For example, the <div> element became <d>, the @type attribute became @t, and the allowed values for @t were tightly controlled. This meant that what might be expanded as <div type=”entry”> (24 characters with its closing tag) was coded as <d t=”e”> (13 characters). The creation of such a schema was intended solely to reduce the number of characters used in the resulting edited transcription, as an intermediate step in the project’s workflow — document instances matching this schema are not public, since it is the expanded version that is more useful. This sacrificed the extremely laudable aims of human-readable XML and replaced it with cost-efficient brevity. Because of this compression of elements we called our customisation tei_corset.

This sort of literate programming becomes fairly straightforward once one is used to the concept. However, there is an important additional step here, which is the use of the <equiv> element. This informs any software processing this TEI ODD that a filter for this element exists in a file called ‘corset-acdc.xsl’ which would revert to, or further document or process, an equivalent notation. In this case a template in that XSLT file transforms any <ls> element back into <list>element. In addition to renaming the @type attribute to be @t, some of the other element customisations constrain the values that it is able to contain. For example, in the <n> element (which is a renamed TEI <name> element) the @t attribute has a closed value list enabling only the values of ‘per’ (personal name), ‘pla’ (place name), and ‘oth’ (other name). In most cases though the names are documented by Arber using his presentational markup, and this is captured with the @rend attribute (or its renamed version as @r).

As with many TEI customisations designed solely for internal workflows, the tei_corset schema is not in fact TEI Conformant. The popular TEI mass digitisation schema tei_tite has the same non-conformancy issues. Both of these schemas make changes which fly in the face of the TEI Abstract Model as expressed in the TEI Guidelines. The tei_corset schema, in addition to temporarily renaming the <TEI> element as <file>, changes the content model of the <teiHeader> element beyond recognition.

This bit of the customisation documents the renaming of the <teiHeader> element to <header> which compared to other abbreviations is quite long, but it was only used once per file so had less pressure to be highly abbreviated. The @type attribute is deleted and more importantly the entire content model is fully replaced. This uses embedded Relax NG schema language to say that a <title> element (which is later renamed to <t>) is all that is required, but can have zero or more members of the model.pLike class after it. This enabled the keying company to put a basic title for the file (to say what volume it was), but gave them nothing but some paragraphs as a place to note any problems or questions they had. Usually TEI documents have more metadata, but this is unproblematic because these headesr were replaced with more detailed ones at a later stage in the project data workflow. Other changes meant that elements that were usually empty would be (temporarily) allowed text inside. In the process of up-converting the resulting XML, these were replaced with the correct TEI structures. In this customisation of the TEI <gap> element in addition to allowing text, the locally-defined attributes, @agent, @hand, and @reason are removed.

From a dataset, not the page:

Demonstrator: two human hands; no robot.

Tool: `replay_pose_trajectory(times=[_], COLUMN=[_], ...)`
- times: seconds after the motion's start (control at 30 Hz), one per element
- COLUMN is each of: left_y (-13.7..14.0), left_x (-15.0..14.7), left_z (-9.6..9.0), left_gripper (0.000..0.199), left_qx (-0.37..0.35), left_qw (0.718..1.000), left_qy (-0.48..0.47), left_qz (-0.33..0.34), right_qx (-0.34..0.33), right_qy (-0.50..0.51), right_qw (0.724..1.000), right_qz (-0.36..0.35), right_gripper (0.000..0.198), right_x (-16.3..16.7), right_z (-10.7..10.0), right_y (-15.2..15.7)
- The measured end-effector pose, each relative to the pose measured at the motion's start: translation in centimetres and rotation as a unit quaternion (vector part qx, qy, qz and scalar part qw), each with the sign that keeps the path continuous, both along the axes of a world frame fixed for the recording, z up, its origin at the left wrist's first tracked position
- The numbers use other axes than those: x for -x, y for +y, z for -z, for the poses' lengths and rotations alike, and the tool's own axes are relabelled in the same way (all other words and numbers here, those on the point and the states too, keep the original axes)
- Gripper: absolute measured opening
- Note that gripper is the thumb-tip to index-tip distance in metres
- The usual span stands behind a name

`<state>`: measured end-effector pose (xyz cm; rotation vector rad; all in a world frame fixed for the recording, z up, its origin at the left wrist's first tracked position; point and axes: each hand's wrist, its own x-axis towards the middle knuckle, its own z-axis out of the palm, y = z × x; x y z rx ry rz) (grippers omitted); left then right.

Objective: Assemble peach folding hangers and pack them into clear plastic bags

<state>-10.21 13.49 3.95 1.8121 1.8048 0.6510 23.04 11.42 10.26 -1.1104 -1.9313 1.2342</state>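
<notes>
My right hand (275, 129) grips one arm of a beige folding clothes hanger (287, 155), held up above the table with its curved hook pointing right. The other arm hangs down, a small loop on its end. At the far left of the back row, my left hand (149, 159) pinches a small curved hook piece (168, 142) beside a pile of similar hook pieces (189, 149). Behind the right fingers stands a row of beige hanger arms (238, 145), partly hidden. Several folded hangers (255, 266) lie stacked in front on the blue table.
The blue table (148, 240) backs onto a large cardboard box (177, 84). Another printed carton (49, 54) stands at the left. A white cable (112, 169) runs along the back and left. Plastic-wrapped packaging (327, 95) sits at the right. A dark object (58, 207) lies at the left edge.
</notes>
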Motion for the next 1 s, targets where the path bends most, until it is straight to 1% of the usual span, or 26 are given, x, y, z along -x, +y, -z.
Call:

In a full tei_all schema the <gap> element would have the possibility of many more attributes, but these are provided by its claiming membership in particular TEI attribute classes. For the tei_corset schema many TEI classes were simply deleted which meant that the elements that were claiming membership in these classes no longer received these attributes.

The result of the customisation is a highly abbreviated, and barely human-readable form of TEI-inspired XML. For example here we have a <n> element marking ‘Master William Shakespeers’ with the forename and surname marked with ‘fn’ and ‘sn’. The conversion of this back to being a <persName> element with <forename> and <surname> is very trivial renaming in XSLT.

Passing a couple centuries worth of records through the transformation results in much more verbose markup.

But it isn’t just simple renaming that we undertook in reverting this highly compressed markup to a fuller form. But more detailed up-conversion. Such entries contain fees paid and they are almost always aligned to the right margin by Arber and recorded in roman numerals. The keying company was asked to mark these fees (the <num> element having been renamed to <nm>) and to use the @r attribute to indicate its formatting of ‘ar rm’ (aligned to the right and roman numerals). The benefit to the project of them doing this is that it meant that the SRO project could up-convert this simple number into a more complex markup for the fee.

The up-conversion I wrote here isn’t simply to revert numbers back to the correct TEI markup, but to make them to even better markup by deriving information from the textual string that is encoded. The tokenization of the provided amounts into pounds, shillings and pence, and consistent encoding of the unit indicator as superscript are key parts of this. Arber’s edition provided all the markers of pounds/shillings/pence as superscript, so the keying company was not asked to provide it, as the project realised this could be done automatically after the fact and would save even more characters. I also converted the roman numerals to ‘arabic’ numbers so that easy calculations of total amount of pence (for comparative purposes) could be provided. To do this, the XSLT stylesheet converted the keyed text string back into pure TEI and simultaneously broke up the string based on whether it ended with a sign for pounds, shilling, pence, or half-pence. An additional XSLT function converted the roman numerals in-between these to arabic, and then to pence so that the individual and aggregate amounts could be stored. The markup that results provides significantly more detail than the original input.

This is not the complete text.